Patients who underwent multiple (more than 3 times) intravitreal anti-VEGF injections and were followed more than 12 months after last injection were consecutively enrolled. Clinical information such as baseline demographics, underlying disease, baseline IOP, and frequency of anti-VEGF injections were obtained via medical record review. IOP elevation was defined as increase of 5mmHg higher than baseline measurement on 2 consecutive visits. The frequency of IOP elevation was determined, and hazard ratio of each putative risk factor for IOP elevation was calculated using Cox proportional hazard model.

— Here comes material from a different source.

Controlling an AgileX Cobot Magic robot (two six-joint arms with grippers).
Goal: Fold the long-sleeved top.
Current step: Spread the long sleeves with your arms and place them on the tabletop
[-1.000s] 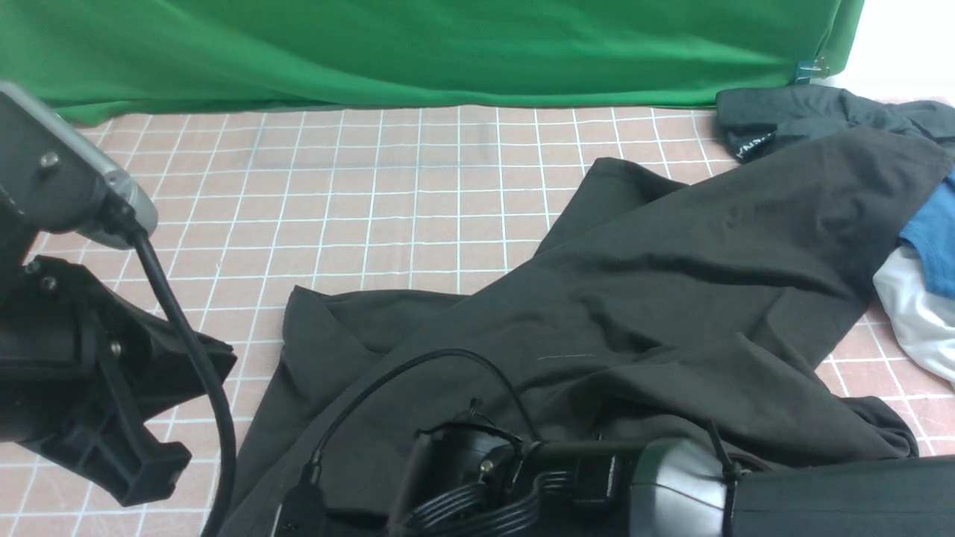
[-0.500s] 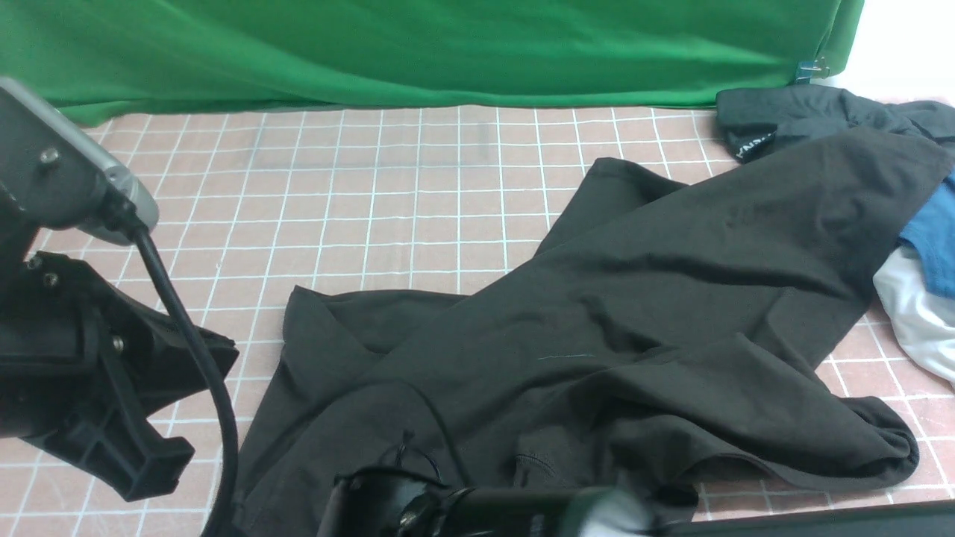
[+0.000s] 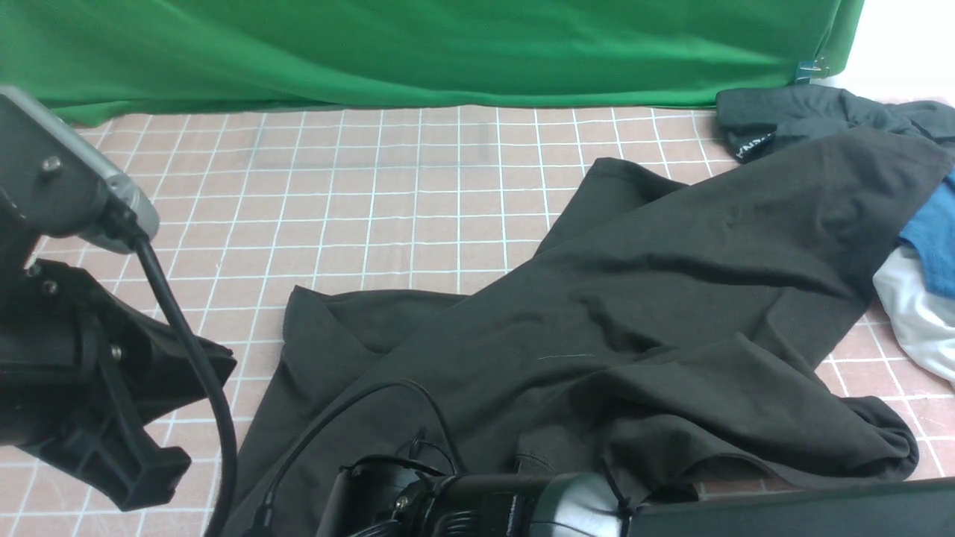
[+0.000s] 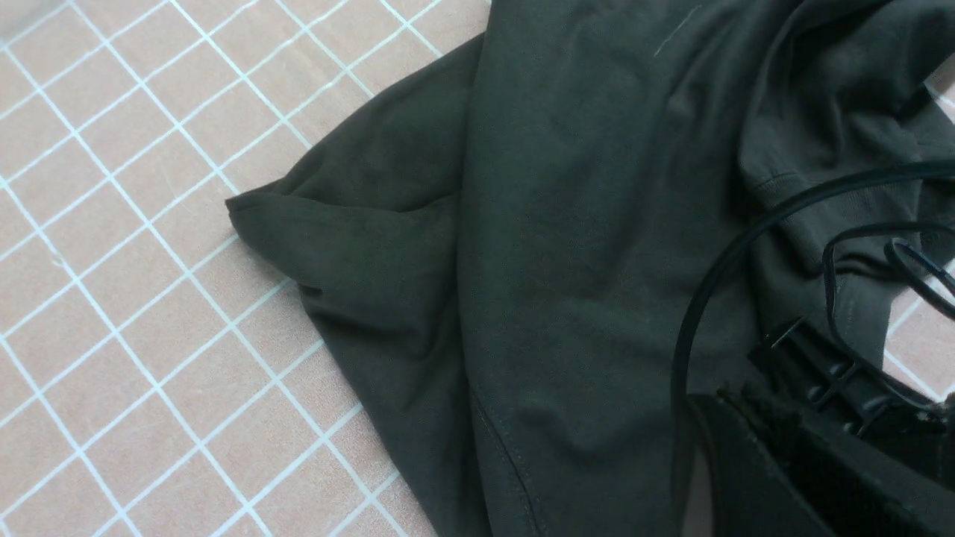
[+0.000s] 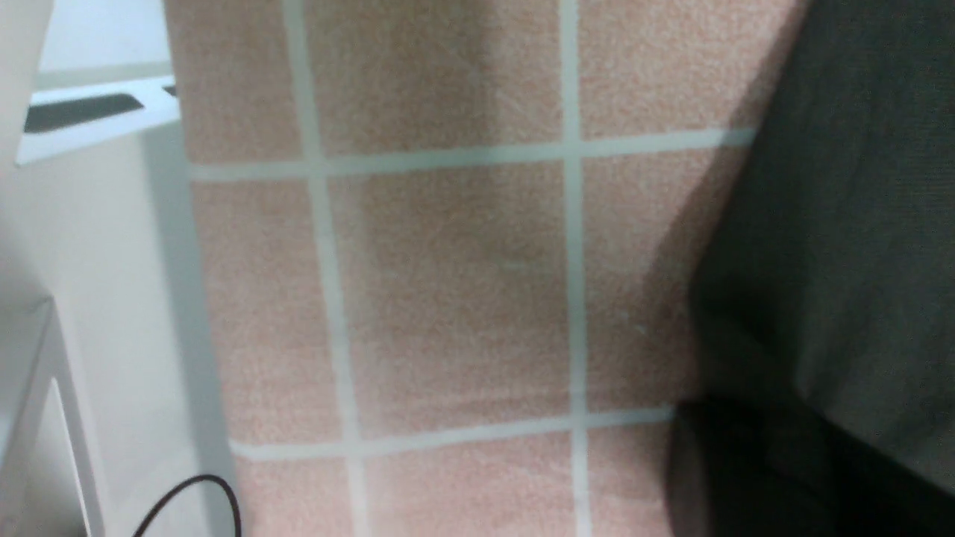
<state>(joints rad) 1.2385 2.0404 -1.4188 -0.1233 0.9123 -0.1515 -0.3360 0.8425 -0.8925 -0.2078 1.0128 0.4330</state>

Six hundred and thirty nine eyes with neovascular AMD and 95 eyes with RVO were included in the analysis. Twenty eyes with neovascular AMD (3.0%) and 7 eyes with RVO (7.4%), showed IOP elevation after multiple anti-VEGF injections. In 27 eyes experiencing IOP elevation, IOP at the last follow up was 13.9 ± 2.3 mmHg, which was not significantly different from the baseline IOP, 13.4 ± 3.0 mmHg (P = 0.53). In neovascular AMD patients, history of IOP elevation associated with intravitreal steroid injections (34.465, P = 0.002), and history of glaucoma (4.201, P = 0.0285) were significant risk factors according to multivariate Cox proportional hazards. In RVO patients, history of glaucoma (7.217, P= 0.047) was a significant risk factors. In cox proportional hazard analysis of total participants incorporating underline disease as another variable, history of IOP elevation associated with intravitreal steroid injections (25.154, P = 0.002), history of glaucoma (5.294, P = 0.003), baseline IOP of treated eyes (0.826, P = 0.009), and diagnosis of RVO (2.959, P = 0.019) were significant risk factors for IOP elevation after multiple anti-VEGF injections.
The incidence of IOP elevation after multiple intravitreal anti-VEGF injections was low, and elevated IOP was normalized without medication in most of cases in our study.